[Supplied data Boundary: Start]

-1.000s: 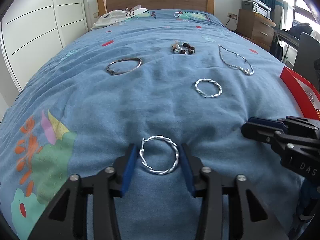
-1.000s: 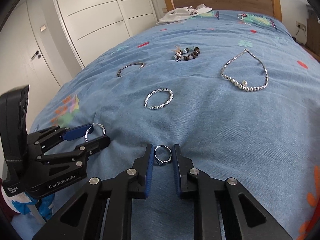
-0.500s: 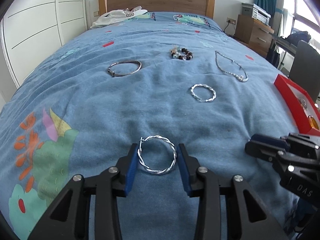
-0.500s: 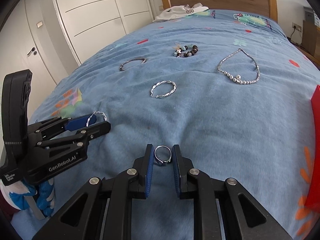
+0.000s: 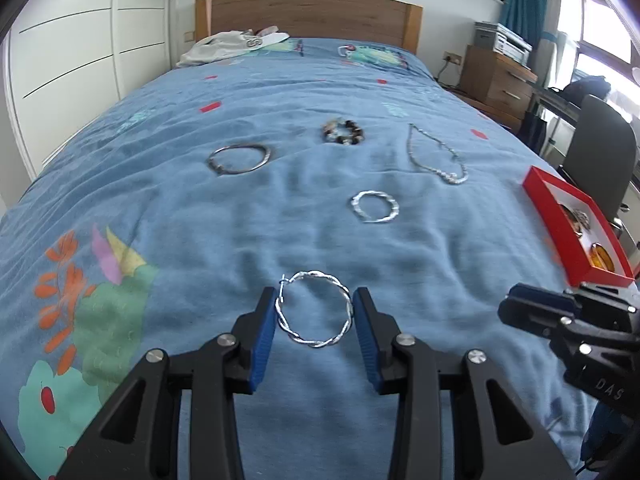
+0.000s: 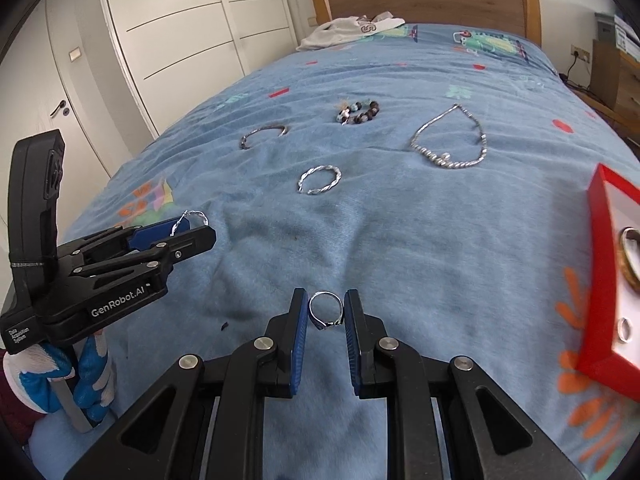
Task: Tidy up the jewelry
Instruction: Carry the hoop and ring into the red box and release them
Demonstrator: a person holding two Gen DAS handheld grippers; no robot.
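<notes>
A wide bed with a blue patterned cover (image 5: 168, 216) fills the room, its wooden headboard (image 5: 308, 14) against the far wall and a crumpled white garment (image 6: 348, 32) lying by it. At the right edge of the cover sits a shallow red jewellery box with a white lining (image 6: 604, 264), a few rings resting inside. Farther up the cover lie a long silver chain necklace (image 5: 436, 156), a plain thin metal bangle (image 5: 239, 157), a twisted silver bracelet (image 5: 375, 207) nearer the middle, and a small dark beaded bracelet (image 5: 343, 133) beyond them, all well apart from one another. The left gripper (image 5: 314, 316) has its blue pads pressed against either side of a large twisted silver hoop (image 5: 314, 309), pinching it above the cover. The right gripper (image 6: 326, 312) pinches a small silver ring (image 6: 326, 310) between its pads, just left of the red box.
</notes>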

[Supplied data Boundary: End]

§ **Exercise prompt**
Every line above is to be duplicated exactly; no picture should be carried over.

§ **Your solution**
-1.000s: 
-1.000s: 
-0.500s: 
-0.500s: 
+0.000s: 
+0.000s: 
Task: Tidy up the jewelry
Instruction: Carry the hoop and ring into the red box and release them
Demonstrator: a person holding two Gen DAS handheld grippers; no robot.
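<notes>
A wide bed with a blue patterned cover (image 5: 168, 216) fills the room, its wooden headboard (image 5: 308, 14) against the far wall and a crumpled white garment (image 6: 348, 32) lying by it. At the right edge of the cover sits a shallow red jewellery box with a white lining (image 6: 604, 264), a few rings resting inside. Farther up the cover lie a long silver chain necklace (image 5: 436, 156), a plain thin metal bangle (image 5: 239, 157), a twisted silver bracelet (image 5: 375, 207) nearer the middle, and a small dark beaded bracelet (image 5: 343, 133) beyond them, all well apart from one another. The left gripper (image 5: 314, 316) has its blue pads pressed against either side of a large twisted silver hoop (image 5: 314, 309), pinching it above the cover. The right gripper (image 6: 326, 312) pinches a small silver ring (image 6: 326, 310) between its pads, just left of the red box.
</notes>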

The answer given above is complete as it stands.